Выбрать главу

Мысль поехать в Италию крепко засела в голове Степана. Ему давно уже хотелось дать волю своим бродяжничьим желаниям, которые никогда не оставляли его в покое. Надолго он привязался лишь к Москве, да и то его удерживала здесь учеба. Весной он закончит ее и будет вольный «казак».

Вместе с тем Степан мечтал и о своей скульптурной мастерской в Москве. К весне у него накопится небольшая сумма, вполне достаточная для оплаты помещения на первые месяцы, а там у него должны появиться заказы. Деньги по-прежнему он брал у Бродского лишь на пропитание. Расплатившись за квартиру на Малой Грузинской, теперь он как бы накапливал средства, на которые и рассчитывал нанять помещение под мастерскую. В мыслях и расчетах у него все получалось гладко.

В конце зимы Степан все же осуществил свою мечту: нанял помещение под мастерскую. Кстати, с этим его особенно торопил Сергей Михайлович, его наставник и руководитель. Он видел, что в мастерской, в шуме и гвалте, Степану плохо работается. В фотоателье тоже не было никакой возможности заниматься скульптурой.

— Вам, милейший, надобно работать, — говорил Волнухин всякий раз, сталкиваясь со Степаном. — Училище вам уже ничего не даст, в том числе и я. Ничего не даст и фотография. Бежать вам надо из этого заведения.

— Оно меня кормит, Сергей Михайлович.

— Ну, коли так, смотрите. А работать вам необходимо...

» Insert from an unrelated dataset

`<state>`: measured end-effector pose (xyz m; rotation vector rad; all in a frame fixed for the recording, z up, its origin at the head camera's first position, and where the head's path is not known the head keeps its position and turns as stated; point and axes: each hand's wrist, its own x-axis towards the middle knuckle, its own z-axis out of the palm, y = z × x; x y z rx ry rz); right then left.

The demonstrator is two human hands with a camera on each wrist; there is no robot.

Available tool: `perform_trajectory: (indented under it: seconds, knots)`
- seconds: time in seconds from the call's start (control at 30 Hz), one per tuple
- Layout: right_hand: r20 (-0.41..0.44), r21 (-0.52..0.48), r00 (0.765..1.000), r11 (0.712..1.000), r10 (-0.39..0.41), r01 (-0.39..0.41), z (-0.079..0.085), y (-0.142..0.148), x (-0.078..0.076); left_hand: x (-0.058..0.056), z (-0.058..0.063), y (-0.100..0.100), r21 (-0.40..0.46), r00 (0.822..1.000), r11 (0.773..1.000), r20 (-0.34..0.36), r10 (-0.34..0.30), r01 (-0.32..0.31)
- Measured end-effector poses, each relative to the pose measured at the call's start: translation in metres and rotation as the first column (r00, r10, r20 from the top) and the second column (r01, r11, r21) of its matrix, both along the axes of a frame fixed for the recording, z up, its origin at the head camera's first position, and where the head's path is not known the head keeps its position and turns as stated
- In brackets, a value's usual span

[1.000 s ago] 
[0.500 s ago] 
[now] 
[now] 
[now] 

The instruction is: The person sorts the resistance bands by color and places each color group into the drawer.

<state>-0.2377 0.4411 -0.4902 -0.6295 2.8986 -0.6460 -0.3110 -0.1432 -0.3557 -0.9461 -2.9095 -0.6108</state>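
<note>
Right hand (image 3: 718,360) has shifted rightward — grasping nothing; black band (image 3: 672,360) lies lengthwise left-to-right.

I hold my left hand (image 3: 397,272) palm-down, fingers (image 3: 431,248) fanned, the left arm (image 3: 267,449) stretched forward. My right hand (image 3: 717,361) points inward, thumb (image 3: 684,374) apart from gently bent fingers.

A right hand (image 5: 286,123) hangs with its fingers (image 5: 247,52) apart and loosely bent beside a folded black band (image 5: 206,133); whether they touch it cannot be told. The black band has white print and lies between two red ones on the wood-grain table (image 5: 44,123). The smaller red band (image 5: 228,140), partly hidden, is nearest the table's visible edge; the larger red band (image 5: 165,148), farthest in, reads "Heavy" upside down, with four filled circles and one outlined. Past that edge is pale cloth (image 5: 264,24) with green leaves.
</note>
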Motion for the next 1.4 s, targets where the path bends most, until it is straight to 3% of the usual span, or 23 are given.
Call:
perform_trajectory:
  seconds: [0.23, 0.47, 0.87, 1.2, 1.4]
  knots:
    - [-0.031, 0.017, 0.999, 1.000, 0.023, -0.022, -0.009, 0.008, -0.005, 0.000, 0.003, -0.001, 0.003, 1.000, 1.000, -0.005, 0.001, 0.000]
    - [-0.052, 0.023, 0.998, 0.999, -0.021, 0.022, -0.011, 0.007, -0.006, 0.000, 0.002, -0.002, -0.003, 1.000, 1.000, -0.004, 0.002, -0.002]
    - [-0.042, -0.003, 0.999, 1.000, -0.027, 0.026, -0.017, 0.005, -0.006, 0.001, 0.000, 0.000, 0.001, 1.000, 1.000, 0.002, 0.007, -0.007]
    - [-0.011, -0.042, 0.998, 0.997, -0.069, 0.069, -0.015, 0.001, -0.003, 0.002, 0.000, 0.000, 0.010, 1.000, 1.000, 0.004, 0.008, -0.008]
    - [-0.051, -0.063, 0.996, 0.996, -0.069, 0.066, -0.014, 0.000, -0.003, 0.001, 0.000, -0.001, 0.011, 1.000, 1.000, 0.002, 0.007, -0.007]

Помещение, которое снял Степан, представляло собой часть, вернее, конец широкого коридора с дощатой перегородкой и с большим квадратным окном, выходящим во двор, заваленным грязными пустыми бочками из-под соленой рыбы. Воздух во дворе был пропитан запахом этих бочек, он лез в окно, заполнял коридор, распространяясь до жилых комнат первого и второго этажей. Из-за скудности средств ничего лучшего Степан найти не мог. Но он рад был и этому: теперь у него имеется мастерская и жилье — все сразу. Но существенным недостатком помещения было отсутствие печки. Холод здесь стоял ужасный, и, чтобы хоть немного согреть воздух, Степан открывал дверь в коридор, откуда проникало тепло.

«Ничего, ночевать можно и в ателье», — решил Степан и все же, несмотря на это, сколотил из досок себе кровать. Хозяин дал ему два табурета и соломенный тюфяк. Стол Степан тоже смастерил сам, по своему усмотрению — на нем можно было расположить и глину, и тазик с водой, и саму работу. Для обогрева воды и рук купил керосинку. А уходя в ателье или в анатомический театр университета, где он аккуратно бывал с прошлой осени, дверь оставлял открытой настежь, чтобы не замерзали глина и вода. Украсть у него все равно было нечего...

13

В середине марта в Москве опять появилась Ева. Прямо с вокзала она пешком отшагала на Малую Грузинскую, думая, что Степан все еще там, а затем добралась до фотоателье и дожидалась его там до вечера. В этот день он с утра работал у себя в мастерской, наконец, начав воплощение своего «Осужденного на казнь», затем был в анатомическом театре, откуда вместе с профессором Серебряковым и двумя его племянниками, студентами-первокурсниками, пошел к нему на квартиру. Из Алатыря приехал Николай Николаевич и непременно просил брата привести Степана, чтобы посмотреть, каким он стал.

Оба, и Степан и второй Серебряков, нашли друг друга изменившимися. Николай Николаевич за эти годы постарел, Степан из провинциального молодого человека превратился в некое подобие библейского бородатого пророка, конечно, только по внешнему виду. Разговора по душам не получилось. Общих воспоминаний и знакомых у них не было, в бытность Степана в Алатыре они встречались довольно редко. К тому же Степана все время раздражали студенты, молодые братья Серебряковы, напыщенные и надутые. Он их терпеть не мог. Они ему отвечали тем же, между собой называя его презрительно «мордвин»...

Ночевать в мастерской было холодно, и Степан пошел в ателье.

— Ты откуда взялась? — удивился он, увидев в вестибюле на диване дремлющую Еву.

— Я же тебе писала, поехала смотреть Грузию. Оттуда и явилась.

Степан понял, что грузинский князь, или кто он там, вытряхнул из нее деньги и отправил обратно в Москву. Иначе зачем бы она стала дожидаться его здесь? В лучшем случае, оставила бы записку и устроилась в гостинице.